* _Required work_: Working through the lines below, return each one that holds "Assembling".

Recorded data

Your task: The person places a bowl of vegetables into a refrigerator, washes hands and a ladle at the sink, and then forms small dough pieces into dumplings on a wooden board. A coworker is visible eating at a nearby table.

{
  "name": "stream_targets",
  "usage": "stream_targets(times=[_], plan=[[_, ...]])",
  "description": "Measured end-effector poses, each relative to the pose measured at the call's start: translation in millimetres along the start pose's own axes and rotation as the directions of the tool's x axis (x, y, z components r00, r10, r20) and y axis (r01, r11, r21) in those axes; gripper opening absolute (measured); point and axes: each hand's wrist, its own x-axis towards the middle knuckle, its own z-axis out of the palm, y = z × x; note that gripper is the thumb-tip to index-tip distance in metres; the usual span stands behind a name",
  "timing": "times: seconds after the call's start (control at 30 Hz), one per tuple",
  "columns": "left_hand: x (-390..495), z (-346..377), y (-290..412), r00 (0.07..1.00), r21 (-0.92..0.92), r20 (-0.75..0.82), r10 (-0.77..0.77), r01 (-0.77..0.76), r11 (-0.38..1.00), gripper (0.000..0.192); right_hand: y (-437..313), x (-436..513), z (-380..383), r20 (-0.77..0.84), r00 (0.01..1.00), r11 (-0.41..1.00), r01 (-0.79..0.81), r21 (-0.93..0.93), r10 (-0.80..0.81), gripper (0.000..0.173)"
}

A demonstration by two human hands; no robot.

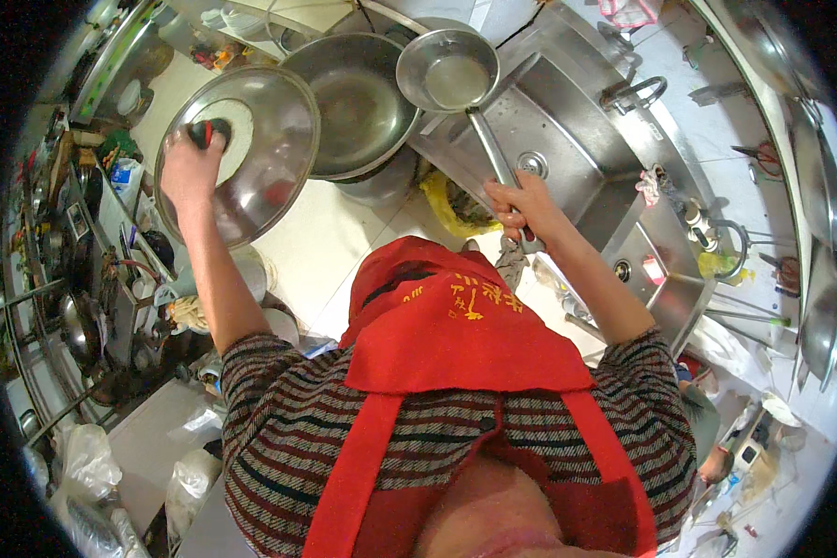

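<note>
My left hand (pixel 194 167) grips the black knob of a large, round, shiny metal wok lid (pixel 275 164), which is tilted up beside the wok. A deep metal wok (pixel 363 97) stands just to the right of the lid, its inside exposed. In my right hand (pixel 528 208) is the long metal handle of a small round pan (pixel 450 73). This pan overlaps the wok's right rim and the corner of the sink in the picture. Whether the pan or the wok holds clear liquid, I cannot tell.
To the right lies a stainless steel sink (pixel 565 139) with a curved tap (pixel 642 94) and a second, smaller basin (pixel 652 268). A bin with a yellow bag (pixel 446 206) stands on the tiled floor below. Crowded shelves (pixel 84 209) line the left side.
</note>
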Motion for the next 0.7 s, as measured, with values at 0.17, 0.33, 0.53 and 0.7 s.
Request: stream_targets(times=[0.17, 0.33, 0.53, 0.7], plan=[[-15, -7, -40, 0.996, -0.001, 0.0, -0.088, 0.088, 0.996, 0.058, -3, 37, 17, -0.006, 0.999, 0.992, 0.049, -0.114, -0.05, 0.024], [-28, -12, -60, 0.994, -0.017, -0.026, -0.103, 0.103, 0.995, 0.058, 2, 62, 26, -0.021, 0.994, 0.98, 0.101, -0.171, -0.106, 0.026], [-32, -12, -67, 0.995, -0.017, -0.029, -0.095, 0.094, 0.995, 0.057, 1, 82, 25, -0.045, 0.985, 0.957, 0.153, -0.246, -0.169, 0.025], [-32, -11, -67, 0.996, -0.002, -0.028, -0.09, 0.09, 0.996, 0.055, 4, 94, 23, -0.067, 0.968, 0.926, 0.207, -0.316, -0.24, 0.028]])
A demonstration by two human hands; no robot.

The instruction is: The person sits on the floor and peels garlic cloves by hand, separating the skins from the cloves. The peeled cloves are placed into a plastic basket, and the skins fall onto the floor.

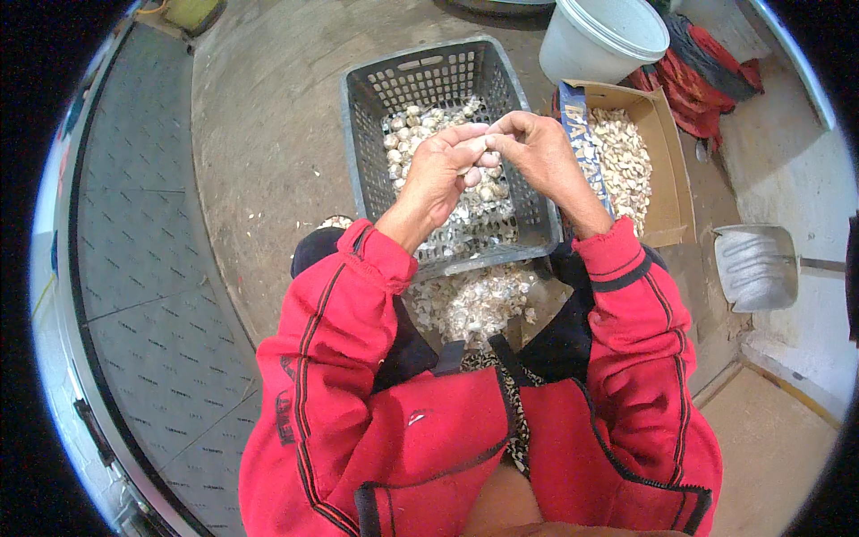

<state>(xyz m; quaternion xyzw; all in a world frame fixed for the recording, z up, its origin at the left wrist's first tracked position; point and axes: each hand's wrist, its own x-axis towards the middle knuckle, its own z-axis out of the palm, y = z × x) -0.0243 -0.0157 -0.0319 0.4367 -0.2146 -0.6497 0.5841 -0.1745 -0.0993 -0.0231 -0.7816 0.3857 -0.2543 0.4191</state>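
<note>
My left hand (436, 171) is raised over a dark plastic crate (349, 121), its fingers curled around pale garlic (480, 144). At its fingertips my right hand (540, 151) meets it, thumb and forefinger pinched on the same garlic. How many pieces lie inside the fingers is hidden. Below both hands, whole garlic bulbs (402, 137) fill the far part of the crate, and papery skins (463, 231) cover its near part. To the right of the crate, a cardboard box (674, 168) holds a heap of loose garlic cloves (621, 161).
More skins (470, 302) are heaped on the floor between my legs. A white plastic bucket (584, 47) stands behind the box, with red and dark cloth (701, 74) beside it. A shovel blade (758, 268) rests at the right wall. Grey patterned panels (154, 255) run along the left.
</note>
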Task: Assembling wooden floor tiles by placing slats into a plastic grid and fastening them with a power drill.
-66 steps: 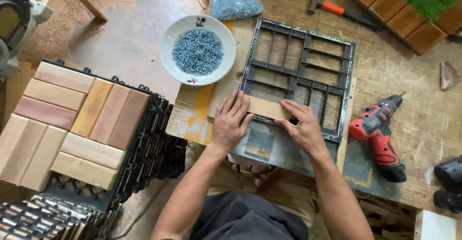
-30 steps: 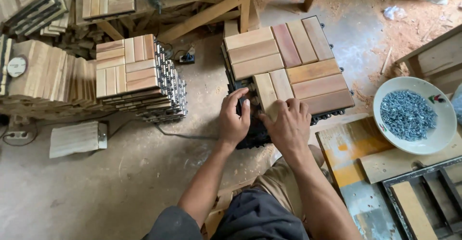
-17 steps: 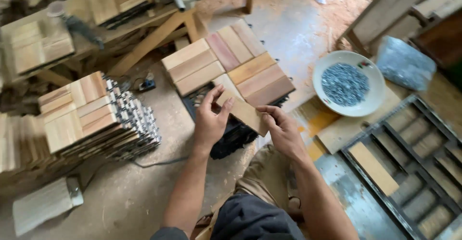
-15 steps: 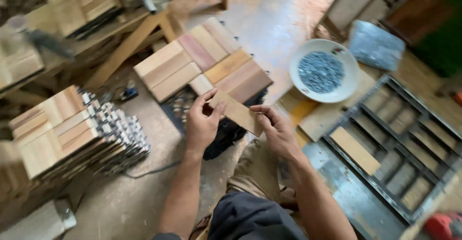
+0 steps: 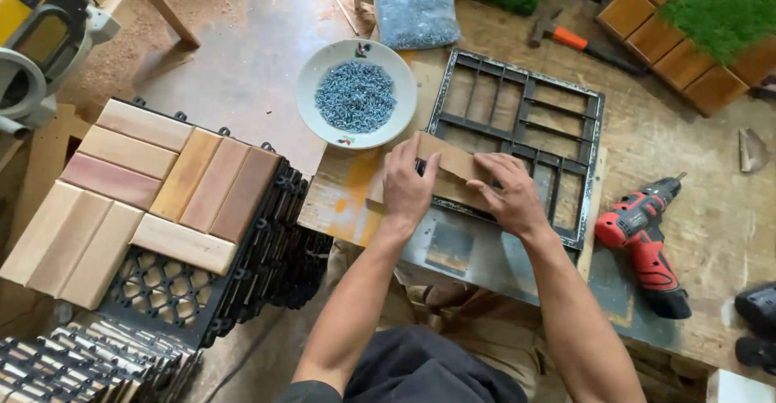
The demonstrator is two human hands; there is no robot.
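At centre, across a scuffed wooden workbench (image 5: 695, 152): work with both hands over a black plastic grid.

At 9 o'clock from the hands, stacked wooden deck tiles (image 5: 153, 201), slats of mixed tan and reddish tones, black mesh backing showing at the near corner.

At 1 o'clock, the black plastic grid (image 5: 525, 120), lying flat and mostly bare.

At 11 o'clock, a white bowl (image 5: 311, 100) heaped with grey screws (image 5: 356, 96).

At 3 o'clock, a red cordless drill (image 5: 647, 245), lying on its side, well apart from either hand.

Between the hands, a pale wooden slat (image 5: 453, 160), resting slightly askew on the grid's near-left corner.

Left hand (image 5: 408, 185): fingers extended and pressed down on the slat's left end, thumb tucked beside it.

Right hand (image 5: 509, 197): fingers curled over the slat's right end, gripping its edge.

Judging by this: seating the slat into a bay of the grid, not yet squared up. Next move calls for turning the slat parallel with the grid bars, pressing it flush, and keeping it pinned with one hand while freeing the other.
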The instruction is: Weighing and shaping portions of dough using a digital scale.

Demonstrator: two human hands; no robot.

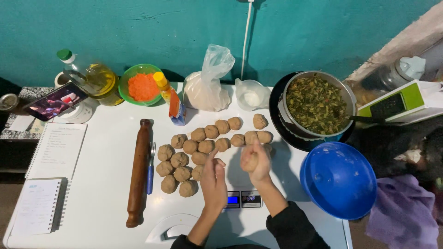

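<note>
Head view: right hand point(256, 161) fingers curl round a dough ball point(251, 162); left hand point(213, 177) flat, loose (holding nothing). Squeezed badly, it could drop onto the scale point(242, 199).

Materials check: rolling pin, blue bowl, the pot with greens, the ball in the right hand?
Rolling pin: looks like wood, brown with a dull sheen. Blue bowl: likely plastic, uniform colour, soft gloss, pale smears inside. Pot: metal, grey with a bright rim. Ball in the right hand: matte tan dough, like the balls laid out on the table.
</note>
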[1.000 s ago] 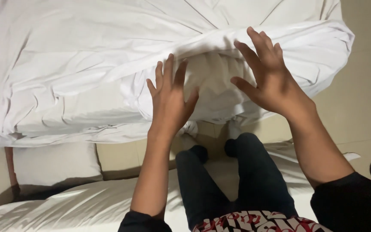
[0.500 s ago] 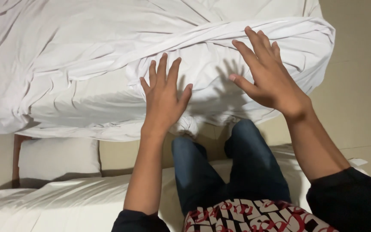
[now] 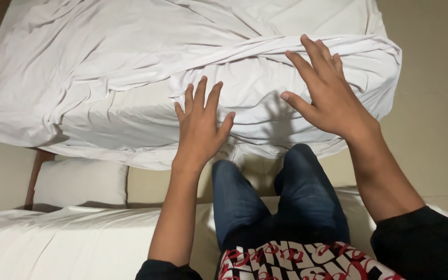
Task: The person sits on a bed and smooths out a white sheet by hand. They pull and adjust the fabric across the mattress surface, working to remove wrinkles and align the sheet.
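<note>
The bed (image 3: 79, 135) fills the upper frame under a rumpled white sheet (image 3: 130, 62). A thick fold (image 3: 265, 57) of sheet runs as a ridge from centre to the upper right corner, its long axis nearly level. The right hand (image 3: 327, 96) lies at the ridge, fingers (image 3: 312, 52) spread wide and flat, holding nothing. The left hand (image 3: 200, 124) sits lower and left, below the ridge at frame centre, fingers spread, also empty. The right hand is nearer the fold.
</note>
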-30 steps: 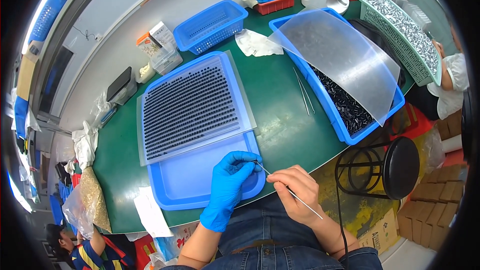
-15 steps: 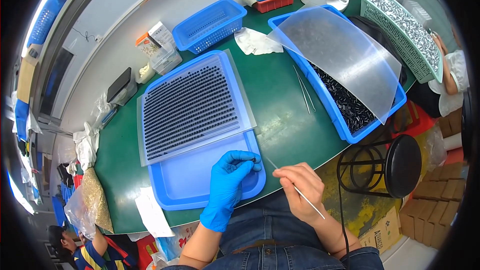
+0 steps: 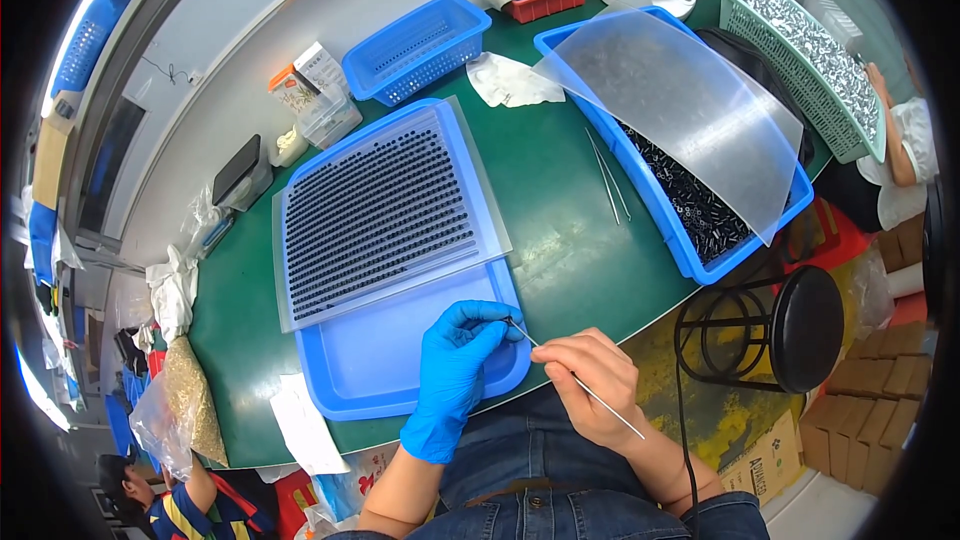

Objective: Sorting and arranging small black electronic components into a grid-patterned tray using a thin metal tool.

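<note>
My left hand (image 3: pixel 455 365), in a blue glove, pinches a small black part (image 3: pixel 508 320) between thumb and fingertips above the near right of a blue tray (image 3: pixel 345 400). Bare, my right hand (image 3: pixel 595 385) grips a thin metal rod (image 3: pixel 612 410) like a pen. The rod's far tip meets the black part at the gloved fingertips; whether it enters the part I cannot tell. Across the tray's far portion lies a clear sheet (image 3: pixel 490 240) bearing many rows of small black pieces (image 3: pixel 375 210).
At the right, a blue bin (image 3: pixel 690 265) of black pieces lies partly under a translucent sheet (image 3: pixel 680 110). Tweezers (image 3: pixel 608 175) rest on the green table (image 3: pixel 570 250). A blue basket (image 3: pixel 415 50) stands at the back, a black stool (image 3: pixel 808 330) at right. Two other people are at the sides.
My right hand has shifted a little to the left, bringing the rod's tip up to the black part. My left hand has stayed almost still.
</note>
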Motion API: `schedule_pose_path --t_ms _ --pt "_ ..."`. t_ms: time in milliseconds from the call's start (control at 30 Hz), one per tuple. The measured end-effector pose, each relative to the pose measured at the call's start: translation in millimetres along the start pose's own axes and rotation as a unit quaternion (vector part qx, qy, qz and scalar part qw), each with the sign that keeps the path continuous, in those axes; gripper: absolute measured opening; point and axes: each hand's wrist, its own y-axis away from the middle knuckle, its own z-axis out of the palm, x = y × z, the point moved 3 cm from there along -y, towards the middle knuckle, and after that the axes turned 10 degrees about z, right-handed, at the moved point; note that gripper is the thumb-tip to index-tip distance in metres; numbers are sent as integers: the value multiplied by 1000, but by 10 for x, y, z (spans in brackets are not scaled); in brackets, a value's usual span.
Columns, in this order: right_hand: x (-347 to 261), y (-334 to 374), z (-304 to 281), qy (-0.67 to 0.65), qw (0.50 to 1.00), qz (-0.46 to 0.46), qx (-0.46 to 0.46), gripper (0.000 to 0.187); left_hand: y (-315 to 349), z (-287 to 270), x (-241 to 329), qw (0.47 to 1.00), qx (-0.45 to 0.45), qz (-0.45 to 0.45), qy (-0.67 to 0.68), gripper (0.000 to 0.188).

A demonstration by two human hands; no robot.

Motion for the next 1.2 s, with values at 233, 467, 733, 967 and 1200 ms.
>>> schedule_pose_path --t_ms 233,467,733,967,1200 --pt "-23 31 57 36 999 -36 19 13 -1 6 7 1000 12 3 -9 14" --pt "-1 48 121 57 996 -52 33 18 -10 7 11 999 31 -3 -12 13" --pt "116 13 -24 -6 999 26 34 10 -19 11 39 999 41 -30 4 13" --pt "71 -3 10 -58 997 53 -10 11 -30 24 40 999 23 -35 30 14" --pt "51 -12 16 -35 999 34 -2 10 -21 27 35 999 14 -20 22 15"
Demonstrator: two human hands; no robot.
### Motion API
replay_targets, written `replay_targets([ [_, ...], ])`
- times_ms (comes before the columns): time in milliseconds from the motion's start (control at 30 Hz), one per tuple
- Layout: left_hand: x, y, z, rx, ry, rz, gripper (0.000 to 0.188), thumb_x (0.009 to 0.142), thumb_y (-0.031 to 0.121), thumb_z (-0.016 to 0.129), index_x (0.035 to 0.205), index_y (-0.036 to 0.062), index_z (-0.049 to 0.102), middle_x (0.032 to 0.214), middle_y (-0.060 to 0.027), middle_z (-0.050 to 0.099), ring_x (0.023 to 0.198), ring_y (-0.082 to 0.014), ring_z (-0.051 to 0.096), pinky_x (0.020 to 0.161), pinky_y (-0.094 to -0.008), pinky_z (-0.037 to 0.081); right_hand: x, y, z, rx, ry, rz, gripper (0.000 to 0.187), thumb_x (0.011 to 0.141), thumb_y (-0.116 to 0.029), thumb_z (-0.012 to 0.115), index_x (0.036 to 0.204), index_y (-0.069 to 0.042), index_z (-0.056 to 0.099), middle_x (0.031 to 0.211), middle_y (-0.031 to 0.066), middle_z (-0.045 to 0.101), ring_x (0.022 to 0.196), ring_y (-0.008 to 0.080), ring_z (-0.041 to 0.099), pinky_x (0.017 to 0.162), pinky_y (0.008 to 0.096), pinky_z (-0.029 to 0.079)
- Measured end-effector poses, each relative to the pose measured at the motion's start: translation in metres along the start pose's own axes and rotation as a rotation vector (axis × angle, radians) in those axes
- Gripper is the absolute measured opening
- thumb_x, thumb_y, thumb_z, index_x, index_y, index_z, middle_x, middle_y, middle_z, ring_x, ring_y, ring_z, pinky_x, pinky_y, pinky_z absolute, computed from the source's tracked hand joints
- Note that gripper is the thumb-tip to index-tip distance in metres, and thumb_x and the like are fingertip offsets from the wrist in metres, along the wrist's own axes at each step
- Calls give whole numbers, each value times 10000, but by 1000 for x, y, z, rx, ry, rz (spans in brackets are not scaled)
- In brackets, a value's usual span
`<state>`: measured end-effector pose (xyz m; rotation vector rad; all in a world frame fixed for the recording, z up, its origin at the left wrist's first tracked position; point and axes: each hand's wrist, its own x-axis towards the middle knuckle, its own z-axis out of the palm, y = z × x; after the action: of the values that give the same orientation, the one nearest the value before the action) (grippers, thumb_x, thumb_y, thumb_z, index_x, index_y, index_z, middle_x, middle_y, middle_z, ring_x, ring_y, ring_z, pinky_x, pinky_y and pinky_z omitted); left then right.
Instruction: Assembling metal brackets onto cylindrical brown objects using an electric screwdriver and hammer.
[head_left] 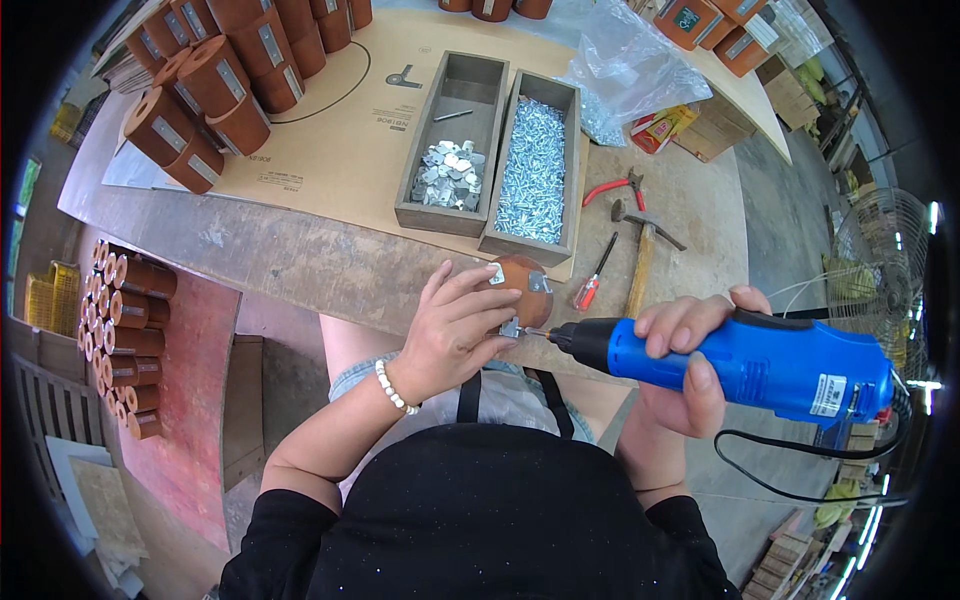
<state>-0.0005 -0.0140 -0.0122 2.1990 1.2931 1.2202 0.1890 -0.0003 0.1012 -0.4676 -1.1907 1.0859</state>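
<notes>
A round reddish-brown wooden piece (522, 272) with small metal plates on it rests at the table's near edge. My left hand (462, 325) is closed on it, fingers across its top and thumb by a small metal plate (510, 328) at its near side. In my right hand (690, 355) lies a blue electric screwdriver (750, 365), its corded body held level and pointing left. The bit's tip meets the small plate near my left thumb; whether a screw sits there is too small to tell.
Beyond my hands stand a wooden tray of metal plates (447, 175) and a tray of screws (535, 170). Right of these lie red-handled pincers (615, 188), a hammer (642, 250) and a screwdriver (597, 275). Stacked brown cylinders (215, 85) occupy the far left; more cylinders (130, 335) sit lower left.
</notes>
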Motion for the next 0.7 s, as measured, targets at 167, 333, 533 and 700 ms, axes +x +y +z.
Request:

* _Response area_:
Task: Assembling wooden floor tiles by placing slats into a plastic grid and fastening them with a power drill.
Instruction: Assembling metal brackets onto cylindrical brown objects using an electric screwdriver and hammer.

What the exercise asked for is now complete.